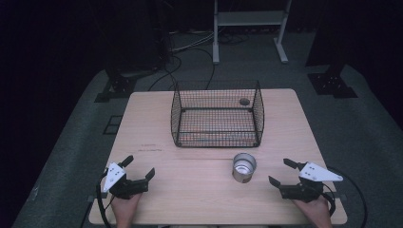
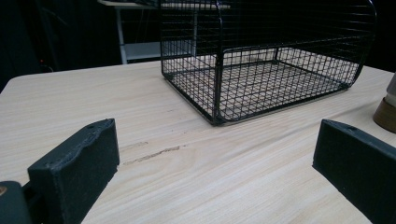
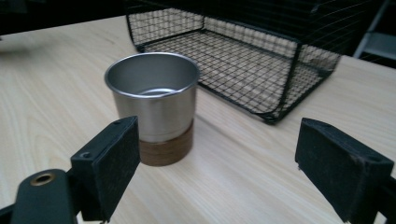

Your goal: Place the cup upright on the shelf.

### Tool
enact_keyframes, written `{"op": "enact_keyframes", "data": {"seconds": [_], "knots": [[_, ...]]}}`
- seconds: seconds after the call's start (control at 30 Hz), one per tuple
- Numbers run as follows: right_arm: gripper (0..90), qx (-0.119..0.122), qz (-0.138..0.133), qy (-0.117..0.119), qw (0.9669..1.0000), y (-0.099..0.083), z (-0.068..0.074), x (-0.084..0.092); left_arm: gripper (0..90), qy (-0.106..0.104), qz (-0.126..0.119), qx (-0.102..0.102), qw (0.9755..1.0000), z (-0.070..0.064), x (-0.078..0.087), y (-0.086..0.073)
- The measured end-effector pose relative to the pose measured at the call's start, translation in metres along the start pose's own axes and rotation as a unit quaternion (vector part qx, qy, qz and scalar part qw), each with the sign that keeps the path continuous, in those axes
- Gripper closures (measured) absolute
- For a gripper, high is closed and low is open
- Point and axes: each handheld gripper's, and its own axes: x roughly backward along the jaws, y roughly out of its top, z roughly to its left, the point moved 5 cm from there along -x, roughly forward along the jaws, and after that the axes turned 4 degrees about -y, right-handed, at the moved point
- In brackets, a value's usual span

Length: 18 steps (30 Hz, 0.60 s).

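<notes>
Right gripper view, cup: a steel cup [image 3: 152, 100] with a wooden band round its base stood upright on the counter [image 3: 243, 172], just ahead of the right gripper [image 3: 233, 163] and nearer its left jaw.
High view, place: the cup [image 1: 244, 166] sat near the front of the counter [image 1: 190, 199], just in front of the wire basket [image 1: 217, 118] and apart from it.
Weight: it looked empty and thin-walled, so probably light.
Stiffness: the metal wall would likely be rigid and hold its shape under a squeeze.
Surface: the polished steel seemed slippery; the wooden band looked to offer more friction.
Hold: a grip across the body low down, at or just above the band, seemed safest against tipping.
Right gripper pose: the right gripper [image 1: 288, 174] was held low over the counter, jaws spread wide and empty, pointing toward the cup from its right.
Left gripper pose: the left gripper [image 1: 139, 167] hovered low at the front left, jaws wide apart, holding nothing, well away from the cup.
Left gripper view: the left gripper [image 2: 215, 168] faced the basket [image 2: 266, 70].
</notes>
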Motion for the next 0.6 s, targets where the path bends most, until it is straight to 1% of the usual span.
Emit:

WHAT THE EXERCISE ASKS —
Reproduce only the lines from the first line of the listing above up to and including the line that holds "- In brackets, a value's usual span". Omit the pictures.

RESULT FOR THIS EXERCISE —
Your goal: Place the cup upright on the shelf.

### Tool
enact_keyframes, written `{"op": "enact_keyframes", "data": {"seconds": [_], "knots": [[_, ...]]}}`
- seconds: seconds after the call's start (control at 30 Hz), one per tuple
- Numbers run as follows: right_arm: gripper (0..90), qx (-0.119..0.122), qz (-0.138..0.133), qy (-0.117..0.119), qw (0.9669..1.0000), y (-0.099..0.083), z (-0.068..0.074), x (-0.084..0.092); left_arm: gripper (0..90), qy (-0.106..0.104), qz (-0.126..0.119), qx (-0.102..0.102), qw (0.9755..1.0000), z (-0.070..0.064), x (-0.078..0.087), y (-0.086..0.073)
- The measured end-effector pose relative to the pose measured at the call's start, translation in metres along the start pose's own axes and rotation as a unit quaternion (vector part qx, qy, qz and scalar part qw), each with the sign that keeps the path continuous, in those axes
- Gripper closures (measured) absolute
- For a gripper, high is closed and low is open
- Point and axes: each handheld gripper's, and its own axes: x roughly backward along the jaws, y roughly out of its top, z roughly to its left, the point moved 5 cm from there along -x, roughly forward along the jaws, and after that the axes turned 4 degrees about -y, right-handed, at the moved point
- In brackets, a value's usual span

This exercise is now fully answered.